- Born: April 29, 1959 (age 67)
- Education: University of Dhaka, Carleton University
- Known for: Health economics
- Spouse: Janet Anis (née Disanjh)
- Children: 2
- Awards: Fellow of the Canadian Academy of Health Sciences (2010)
- Scientific career
- Fields: Health Economics, Health Services Research, Pharmacoeconomics
- Workplaces: University of British Columbia

= Aslam Anis =

Bangladeshi-Canadian health economist

Aslam Anis is a Bangladeshi-Canadian health economist whose primary areas of research involvement include health services research, measuring patient-reported outcomes, Canadian competition policy in the pharmaceutical industry, and the cost-effectiveness of treatments for HIV/AIDS, rheumatoid arthritis, and other conditions.

==Biography==
===Early life===
Aslam Hayat Anis was born in Dhaka, Bangladesh (then known as Dacca, East Pakistan) to a Bengali family. His father Anis Waiz (1935 – 2003) was a professor of medicine and founding principal of Bangladesh Medical College. Anis's mother, Rokaiya Anis (née Ahad) (1935 – 2018), was a clinician in gynaecology and obstetrics who participated in the 1952 Language Movement. She joined the Pakistan Army as a civilian medical officer and later ran the gynaecology and obstetrics department at the Combined Military Hospital.

===Academic career===
Anis completed his BSS (Honours) in economics at the University of Dhaka (1981) and his MA and PhD in economics at Carleton University (1983, 1990). He joined the faculty of the University of British Columbia Faculty of Medicine, School of Population and Public Health (then called the Department of Health Care & Epidemiology) in 1995. He was appointed as a full professor in the school in 2005. From 2002 to 2013, Anis served as the director of the Masters of Health Administration (MHA) program in the UBC Faculty of Medicine. He is the National Co-director of the CIHR Pan-Canadian Network for HIV and STBBI Clinical Trials Research (CTN+) and the Director of the Centre for Health Evaluation and Outcome Sciences in Vancouver, British Columbia. Anis is currently the Director of the School of Population and Public Health at UBC.

===Research===
Anis's research spans several areas, including pharmaceutical pricing and regulation, pharmacoeconomic policy, economic decision analysis, measure of work productivity, arthritis, HIV/AIDS, and addictions research. His work has been used to shape economic and health policies across Canada.

His earliest research in the pharmaceuticals showed that pricing regulations of drug plans were responsible for higher generic drug prices in Canada.
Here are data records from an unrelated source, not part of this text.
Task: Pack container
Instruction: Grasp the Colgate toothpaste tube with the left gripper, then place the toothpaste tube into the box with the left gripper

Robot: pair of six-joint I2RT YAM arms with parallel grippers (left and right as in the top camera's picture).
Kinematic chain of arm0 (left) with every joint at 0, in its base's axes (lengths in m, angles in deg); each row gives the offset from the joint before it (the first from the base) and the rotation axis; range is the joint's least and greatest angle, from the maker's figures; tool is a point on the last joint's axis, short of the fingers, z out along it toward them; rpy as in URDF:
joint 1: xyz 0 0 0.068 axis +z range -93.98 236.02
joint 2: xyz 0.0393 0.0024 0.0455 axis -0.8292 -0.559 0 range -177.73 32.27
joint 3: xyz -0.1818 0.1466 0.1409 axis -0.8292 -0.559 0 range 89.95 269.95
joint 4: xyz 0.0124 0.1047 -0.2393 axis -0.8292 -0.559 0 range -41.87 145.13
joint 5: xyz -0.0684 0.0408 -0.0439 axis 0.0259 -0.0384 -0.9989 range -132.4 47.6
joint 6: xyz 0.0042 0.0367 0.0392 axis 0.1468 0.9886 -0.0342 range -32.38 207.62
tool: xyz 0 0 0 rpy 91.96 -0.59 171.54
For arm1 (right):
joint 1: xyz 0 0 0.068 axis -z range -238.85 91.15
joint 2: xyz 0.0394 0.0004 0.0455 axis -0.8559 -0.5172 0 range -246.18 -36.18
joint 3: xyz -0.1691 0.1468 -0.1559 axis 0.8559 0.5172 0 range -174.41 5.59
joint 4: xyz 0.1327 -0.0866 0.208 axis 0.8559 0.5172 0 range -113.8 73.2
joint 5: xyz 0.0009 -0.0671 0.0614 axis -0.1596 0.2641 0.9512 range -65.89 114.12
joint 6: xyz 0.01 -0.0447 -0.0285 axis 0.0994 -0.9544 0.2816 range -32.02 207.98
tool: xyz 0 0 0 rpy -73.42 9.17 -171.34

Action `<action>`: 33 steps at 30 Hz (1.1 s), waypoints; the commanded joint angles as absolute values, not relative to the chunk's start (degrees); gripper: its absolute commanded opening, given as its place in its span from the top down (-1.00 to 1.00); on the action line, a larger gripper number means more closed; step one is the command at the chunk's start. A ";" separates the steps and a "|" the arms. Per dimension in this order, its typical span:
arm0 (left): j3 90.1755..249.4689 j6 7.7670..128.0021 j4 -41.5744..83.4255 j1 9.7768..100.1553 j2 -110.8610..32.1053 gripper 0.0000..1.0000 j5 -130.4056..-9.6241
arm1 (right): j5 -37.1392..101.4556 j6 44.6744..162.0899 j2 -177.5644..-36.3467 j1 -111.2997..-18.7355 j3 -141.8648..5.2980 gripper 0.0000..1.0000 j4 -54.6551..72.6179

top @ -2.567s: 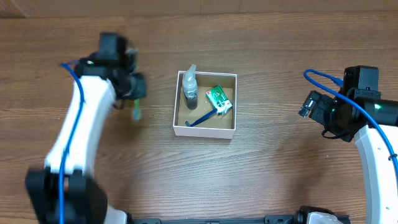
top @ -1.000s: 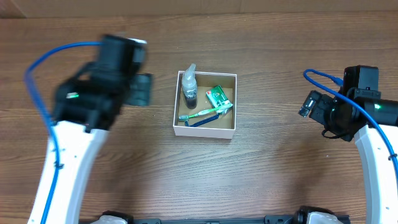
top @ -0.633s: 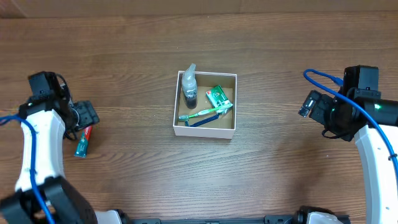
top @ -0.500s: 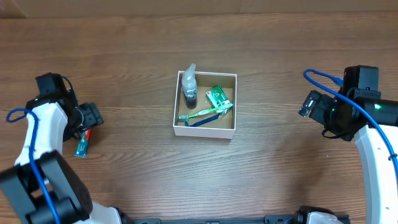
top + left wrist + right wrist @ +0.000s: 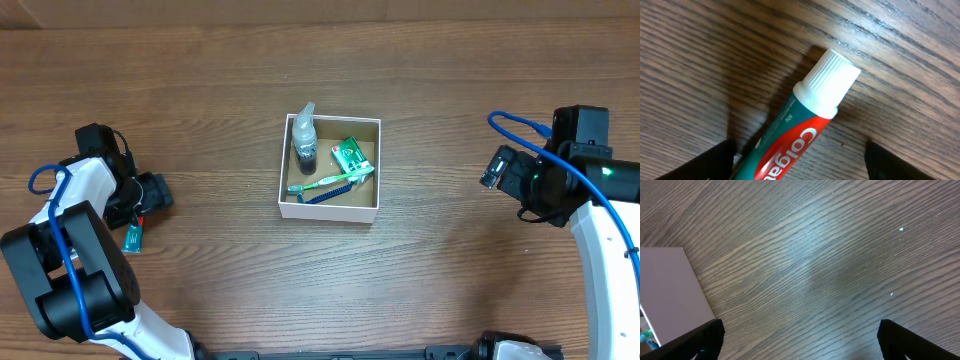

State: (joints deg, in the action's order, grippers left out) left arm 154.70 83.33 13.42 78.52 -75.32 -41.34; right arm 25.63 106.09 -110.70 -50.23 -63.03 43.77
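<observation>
The container (image 5: 329, 209) is a small white-walled box with a brown inside at the table's middle. In it lie a small bottle (image 5: 305, 138), a green packet (image 5: 351, 157), a green toothbrush (image 5: 320, 183) and a blue one (image 5: 325, 193). Far to the left, a red and teal Colgate toothpaste tube (image 5: 133, 234) with a white cap (image 5: 827, 82) lies on the wood. My left gripper (image 5: 146, 204) is down over it, open, one finger (image 5: 710, 162) close beside the tube (image 5: 790, 150), the other finger (image 5: 895, 162) apart from it. My right gripper (image 5: 497, 168) is open over bare wood.
The wooden table (image 5: 450, 80) runs all round the container. In the right wrist view a corner of the container's white wall (image 5: 670, 290) shows at the left, beyond my open right gripper (image 5: 805, 345).
The left arm has swung from beside the container to the far left and come down over the toothpaste tube. A green toothbrush now lies in the container. The right arm has not moved.
</observation>
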 commanded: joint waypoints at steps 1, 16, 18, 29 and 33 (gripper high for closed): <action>154.22 84.33 12.87 78.50 -76.37 -0.07 -42.04 | 25.72 105.92 -110.25 -50.10 -62.98 -1.00 43.64; 162.17 84.44 4.67 77.64 -76.06 0.92 -49.60 | 25.70 105.92 -110.25 -50.10 -62.98 -1.00 43.61; 168.75 84.99 -0.55 74.89 -73.55 0.92 -51.17 | 25.70 105.92 -110.22 -50.10 -62.98 -1.00 43.61; 180.42 98.82 4.41 24.36 -59.54 0.92 -42.26 | 25.72 105.92 -110.25 -50.10 -62.98 -1.00 43.35; 180.42 98.76 5.02 16.84 -71.02 0.92 -41.93 | 25.72 105.92 -110.25 -50.10 -62.98 -1.00 43.40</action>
State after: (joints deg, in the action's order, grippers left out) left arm 180.53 96.94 4.59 19.22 -63.52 -44.16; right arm 25.63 106.03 -110.70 -50.21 -63.03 43.68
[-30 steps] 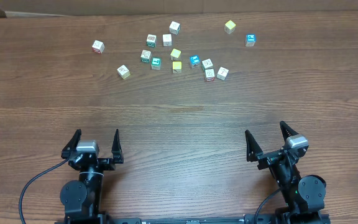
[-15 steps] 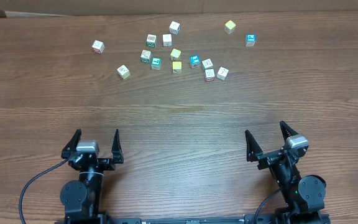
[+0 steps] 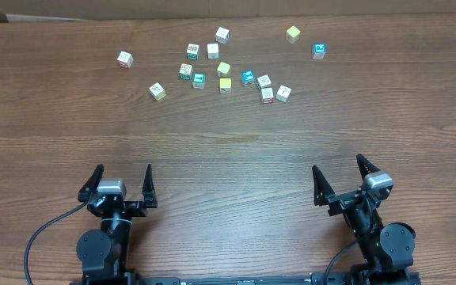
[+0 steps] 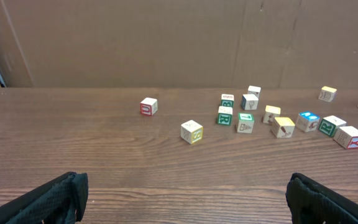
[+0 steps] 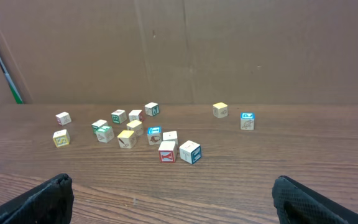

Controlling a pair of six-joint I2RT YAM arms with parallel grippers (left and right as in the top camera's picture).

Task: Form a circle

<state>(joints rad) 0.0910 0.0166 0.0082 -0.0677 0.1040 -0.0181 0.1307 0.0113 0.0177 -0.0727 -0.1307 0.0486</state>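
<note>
You are looking at the left gripper (image 3: 123,172) sitting by the near edge of the table (image 3: 228,150), jaws standing wide and gripping nothing, right gripper (image 3: 339,168) doing likewise, cluster of whitish cubes (image 3: 186,70) lying near the far edge, left of centre, loose cubes (image 3: 293,34) lying scattered beside it.

The overhead camera looks straight down on the desk (image 3: 228,150) from well above. The left tool (image 3: 123,170) and right tool (image 3: 338,165) sit near the lower edge of its picture, the cubes (image 3: 225,68) near the upper edge. The 2 wrist cameras sit low over the desk and face forward to a brown wall (image 4: 166,43) — each sees its own fingertips (image 4: 55,196) in the bottom corners. All 3 views share the cubes.
</note>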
In 1995, as the founding director of the Pharmacoeconomic Initiative of BC, Anis developed a framework under which firms seeking to list drugs on the provincial formulary were required to submit cost-effectiveness data in order to inform the government's funding decision.

Anis was among the first scholars worldwide to demonstrate the cost-effectiveness of anti-retroviral therapy for HIV. This work changed policies governing access to this critical treatment for persons living with HIV/AIDS in British Columbia.

He led the health economic analysis for North American Opiate Management Initiative (NAOMI) clinical trial and the Study to Assess Longer-term Opioid Medication Effectiveness (SALOME) clinical trial. These clinical trials were the first of their kind in North America and demonstrated the safety, efficacy, and cost-effectiveness of injectable diacetylmorphine (medical-grade heroin) and hydromorphone (Dilaudid) in treating people with long-term opioid use disorder. In response to this research and other work, the Canadian government amended regulations to improve access to medically prescribed injectable opioids.

==Honours, decorations, awards and distinctions==
In 2010, Anis was appointed as a Fellow of the Canadian Academy of Health Sciences.